## Task prompt
In the copy, every line of the material that follows must appear exactly, and no pictures should.

[Given material — start]

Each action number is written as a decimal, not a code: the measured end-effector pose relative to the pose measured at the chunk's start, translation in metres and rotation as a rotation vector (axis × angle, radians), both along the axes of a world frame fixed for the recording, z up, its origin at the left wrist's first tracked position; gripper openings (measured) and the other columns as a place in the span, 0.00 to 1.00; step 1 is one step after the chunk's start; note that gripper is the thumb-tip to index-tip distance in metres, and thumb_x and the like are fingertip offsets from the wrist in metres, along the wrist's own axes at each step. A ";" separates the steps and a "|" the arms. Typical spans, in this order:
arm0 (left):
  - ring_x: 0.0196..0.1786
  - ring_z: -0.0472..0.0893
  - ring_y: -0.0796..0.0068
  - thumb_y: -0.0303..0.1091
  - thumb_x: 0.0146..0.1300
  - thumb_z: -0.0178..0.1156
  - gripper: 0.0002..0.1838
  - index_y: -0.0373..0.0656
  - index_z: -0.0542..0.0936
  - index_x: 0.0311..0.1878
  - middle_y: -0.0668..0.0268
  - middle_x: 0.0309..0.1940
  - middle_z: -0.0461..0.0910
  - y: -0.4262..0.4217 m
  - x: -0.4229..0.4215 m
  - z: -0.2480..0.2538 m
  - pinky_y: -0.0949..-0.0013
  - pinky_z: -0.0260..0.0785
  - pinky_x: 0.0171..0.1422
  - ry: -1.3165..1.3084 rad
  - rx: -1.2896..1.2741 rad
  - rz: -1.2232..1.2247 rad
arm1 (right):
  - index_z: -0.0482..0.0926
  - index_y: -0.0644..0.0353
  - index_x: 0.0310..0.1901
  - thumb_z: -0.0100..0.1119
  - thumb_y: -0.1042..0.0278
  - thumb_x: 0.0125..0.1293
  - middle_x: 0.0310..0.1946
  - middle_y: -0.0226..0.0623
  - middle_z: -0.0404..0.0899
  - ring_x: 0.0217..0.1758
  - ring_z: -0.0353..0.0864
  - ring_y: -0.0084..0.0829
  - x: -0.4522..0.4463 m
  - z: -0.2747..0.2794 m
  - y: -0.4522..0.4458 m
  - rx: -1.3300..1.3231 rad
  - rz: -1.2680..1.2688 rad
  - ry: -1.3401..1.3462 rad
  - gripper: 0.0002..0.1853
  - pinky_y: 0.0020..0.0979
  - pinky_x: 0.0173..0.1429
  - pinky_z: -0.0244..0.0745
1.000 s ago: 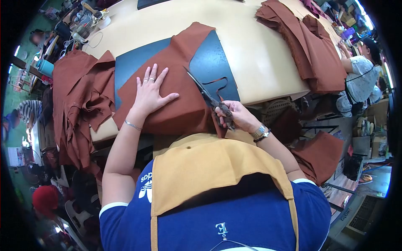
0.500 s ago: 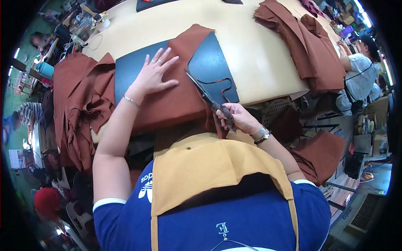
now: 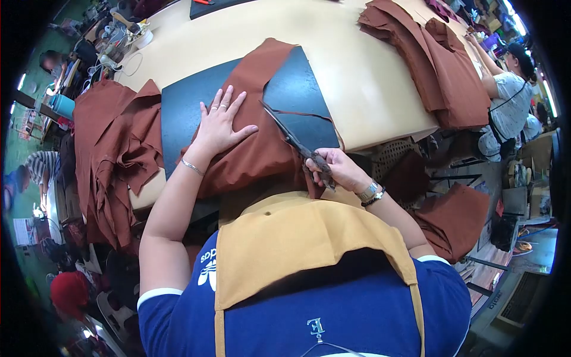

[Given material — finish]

## Your solution
Each action number is written as a decimal, not a code: the measured end-effector pose relative to the pose measured at the chunk's start, translation in metres and rotation as a rotation vector (axis × angle, radians), both along the axes of a world frame fixed for the recording, z up, its origin at the left wrist's first tracked position; gripper openings (measured) and the other columns as a place in the span, 0.00 to 1.00; step 1 is one step after the chunk's start; note that gripper is the thumb-tip to index-tip distance in metres, and thumb_x and the like are fingertip offsets from the wrist in metres, along the wrist's own axes at each step. A ";" separates the steps and a "|" the arms. Typical spans, in this order:
arm0 (left):
  - ring_x: 0.0196..0.1786
  - ring_z: -0.0472..0.0893
  - ring_y: -0.0796..0.0068
  - thumb_y: -0.0303..0.1091
  - thumb_x: 0.0146..0.1300
  - thumb_z: -0.0178..0.1156
  - gripper: 0.0002..0.1838
  - index_y: -0.0373..0.0656
  - index_z: -0.0542..0.0936
  - index_x: 0.0311..0.1878
  - middle_y: -0.0668..0.0268
  - middle_x: 0.0309..0.1940
  - middle_z: -0.0461..0.0910
  - y: -0.4262..0.4217 m
  - x: -0.4229..0.4215 m
  - z: -0.2480..0.2538 m
  - pinky_y: -0.0949..-0.0013
  - pinky_z: -0.0260..0.0785
  - pinky_x: 0.0171..0.1422
  - ry: -1.3165..1.3084 rad
  - rx: -1.2896..1.2741 rad
  - rz: -1.2232..1.2247 rad
arm1 (right):
  - index_z: -0.0482..0.0926
  - index_y: -0.0644..0.0353
  - index_x: 0.0310..0.1901
  - thumb_z: -0.0100..0.1119
  - thumb_y: -0.1042..0.0278
  - thumb_x: 0.0125..0.1293
  - middle_x: 0.0310..0.1946
  - middle_y: -0.0226..0.0623
  - middle_z: -0.0404..0.0899
  - ring_x: 0.0217..0.1758
  - ring_z: -0.0353..0.0864
  - ring_y: -0.0084..0.0829
  - x: -0.4522..0.4463 m
  - z: -0.2747..0.2794 m
  - y: -0.4522..0.4458 m
  - rx: -1.3300..1.3231 rad
  - rz: -1.2680..1.2688 rad
  - ry: -1.3401..1.3462 rad
  - gripper: 0.0002..0.1853
  - pinky_y: 0.0020..0.0979
  - pinky_x: 0.0173..0.1429
  - pinky_z: -0.0244..0.0745
1.000 s ago: 
0.500 s ago: 
now: 

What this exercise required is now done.